It was a sterile, odd atmosphere for a baseball event, feeling equal parts athletic competition and science experiment. Maybe I found it strange because this was the first high school showcase event I had ever attended, and I had no frame of reference from which to compare it. The showcase was held at the Diamond Xtreme Training Facility in Kernersville, NC about 20 minutes west of Greensboro. It’s a 30,000 square foot building, which is large enough to house a full-sized infield and some batting cages.
The benefits of this sort of event are obvious; it provides access to many of the best area players under one roof. In my estimation, the PBR team did a great job hosting the event. Scouts were provided with packets that detailed player heights, weights, schools, and left open space for notes. As players began various drills, PBR announced their names. It was efficient and easy to follow. To my surprise, they will even provide scouts with data packages via email that will include velocities for pitchers, 30-yard dash times for position players, pop times for catchers, etc.
While useful, this is still only a showcase, and it has its limitations. For example, on the catcher pop time drill there were no breaking balls thrown. There was no pressure of a runner getting a good jump. Clearly, it would be a different situation in-game. In fairness to PBR, they did the drill in two phases. In the first phase, pitches were thrown directly to the catcher. In the second phase, balls were thrown “in the dirt”. The catcher had to block them, then throw to second. Still, this drill lacked a lot of nuance that an in-game throw to second necessitates. Now that you have a feel for what we were working with, let’s move on to player notes.
Devin Bartley of Southeast Gilford was in the 1.95-2.02 second range with his pop times. His throws were accurate and on a line. Trent Harris of Crossroads Flex had a very quick release and a pop as low as 1.86 seconds, but the accuracy of his throws were less consistent than Bartley’s.
The pitchers threw around 20 pitches each. The first half were from the windup and the second half were from the stretch. Their full array of offerings were used. Most of the kids were high 80s with their fastballs. A few touched 90. The breaking balls were of varying quality and a few displayed nascent feel for their changeups. Logan Whitaker of Ledford was the pitcher I liked best. At 6’5” 175 lbs, I think his frame is projectable, and I think he had the best feel among the pitchers present, especially with his changeup. It was an easy delivery with little effort. Chris Villaman also of Ledford touched 90 with his fastball. It was a crossfire ¾ delivery, which resulted in natural cut to his glove side. His curveball was good at times and stayed up at others. Ryan Chasse of Middle Creek had some head whack. The delivery did not look polished, but maybe counter-intuitively, that made me like him because I am curious to see how he performs if it is refined. His arm is fast and he gets good rotational velocity.

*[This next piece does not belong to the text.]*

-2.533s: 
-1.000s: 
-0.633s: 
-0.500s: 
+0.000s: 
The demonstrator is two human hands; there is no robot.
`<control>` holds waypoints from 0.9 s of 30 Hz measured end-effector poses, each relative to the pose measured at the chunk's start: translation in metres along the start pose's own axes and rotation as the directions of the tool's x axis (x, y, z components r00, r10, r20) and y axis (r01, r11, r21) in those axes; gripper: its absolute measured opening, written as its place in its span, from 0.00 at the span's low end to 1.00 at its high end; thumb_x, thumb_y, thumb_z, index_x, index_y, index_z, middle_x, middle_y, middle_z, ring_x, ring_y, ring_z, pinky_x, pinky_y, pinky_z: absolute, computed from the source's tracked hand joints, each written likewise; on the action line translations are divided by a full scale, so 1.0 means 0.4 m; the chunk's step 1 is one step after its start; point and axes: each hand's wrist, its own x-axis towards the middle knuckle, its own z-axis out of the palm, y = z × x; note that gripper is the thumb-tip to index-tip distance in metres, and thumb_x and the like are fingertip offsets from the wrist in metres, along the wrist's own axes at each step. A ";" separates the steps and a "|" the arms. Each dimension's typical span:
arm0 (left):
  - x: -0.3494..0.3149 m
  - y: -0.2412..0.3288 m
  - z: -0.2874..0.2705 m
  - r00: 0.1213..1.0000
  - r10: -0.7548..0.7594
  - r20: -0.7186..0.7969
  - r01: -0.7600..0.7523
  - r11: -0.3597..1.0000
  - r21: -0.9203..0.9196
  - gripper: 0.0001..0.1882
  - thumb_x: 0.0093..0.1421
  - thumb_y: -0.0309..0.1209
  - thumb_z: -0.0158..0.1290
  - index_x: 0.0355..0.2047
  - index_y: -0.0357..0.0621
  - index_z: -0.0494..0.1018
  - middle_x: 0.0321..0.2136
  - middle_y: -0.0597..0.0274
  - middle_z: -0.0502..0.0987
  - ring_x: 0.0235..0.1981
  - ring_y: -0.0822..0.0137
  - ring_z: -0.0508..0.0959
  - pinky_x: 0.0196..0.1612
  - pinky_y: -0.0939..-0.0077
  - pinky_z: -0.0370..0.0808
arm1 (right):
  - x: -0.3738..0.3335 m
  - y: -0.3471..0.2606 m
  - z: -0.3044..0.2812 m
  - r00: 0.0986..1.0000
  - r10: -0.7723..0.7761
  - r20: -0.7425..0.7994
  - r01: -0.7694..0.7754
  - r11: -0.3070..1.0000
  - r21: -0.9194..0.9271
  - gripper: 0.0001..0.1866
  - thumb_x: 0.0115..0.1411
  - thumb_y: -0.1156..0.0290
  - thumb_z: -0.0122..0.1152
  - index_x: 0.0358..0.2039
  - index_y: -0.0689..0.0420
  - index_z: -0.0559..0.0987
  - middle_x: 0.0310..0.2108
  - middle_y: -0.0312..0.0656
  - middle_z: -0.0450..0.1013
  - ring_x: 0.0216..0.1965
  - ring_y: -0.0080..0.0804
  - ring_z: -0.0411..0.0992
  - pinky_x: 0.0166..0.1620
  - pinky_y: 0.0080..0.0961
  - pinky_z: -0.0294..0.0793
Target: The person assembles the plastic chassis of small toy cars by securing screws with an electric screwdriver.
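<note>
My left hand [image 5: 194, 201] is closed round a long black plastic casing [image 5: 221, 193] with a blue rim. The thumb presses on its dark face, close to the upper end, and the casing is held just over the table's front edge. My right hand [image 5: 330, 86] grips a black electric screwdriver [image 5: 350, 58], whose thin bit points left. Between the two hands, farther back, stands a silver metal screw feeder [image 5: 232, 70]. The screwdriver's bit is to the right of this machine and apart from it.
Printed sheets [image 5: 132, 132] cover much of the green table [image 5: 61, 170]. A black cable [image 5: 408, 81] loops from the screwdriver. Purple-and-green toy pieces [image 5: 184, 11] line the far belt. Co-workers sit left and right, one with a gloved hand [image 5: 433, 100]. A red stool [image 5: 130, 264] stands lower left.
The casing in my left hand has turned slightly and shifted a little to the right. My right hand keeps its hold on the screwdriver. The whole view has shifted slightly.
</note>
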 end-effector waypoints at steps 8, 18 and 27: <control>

There were some impressive outfield arms in the building. CJ Conrad of Apex touched 95. Sam Zayicek of Lake Norman touched 93. Trent Harris touched 94. Keep in mind these were all with a crow hop. Xaiver Bussey of Garner had the best 30-yard dash time at 3.7 seconds on my watch. Jaylen Guy of Southeast Gilford and CJ Conrad were not far behind at 3.76 and 3.85, respectively.
In my opinion, Jaylen Guy was the owner of the best BP of the day. He was hitting the most consistent line drive contact. It’s a smooth, balanced swing. I think Tyler Tuthill of Pro 5 Academy had the most power. He was capable of easy loft. It’s worth noting all or almost all of his contact was pull-side. Trent Harris did a decent job at using “both fields”.
Take this event for what it’s worth. There were some intriguing tools on display, but let’s not get too carried away. At the very least, it was a fine way for scouts to spend their Sunday when nothing else of value was going on.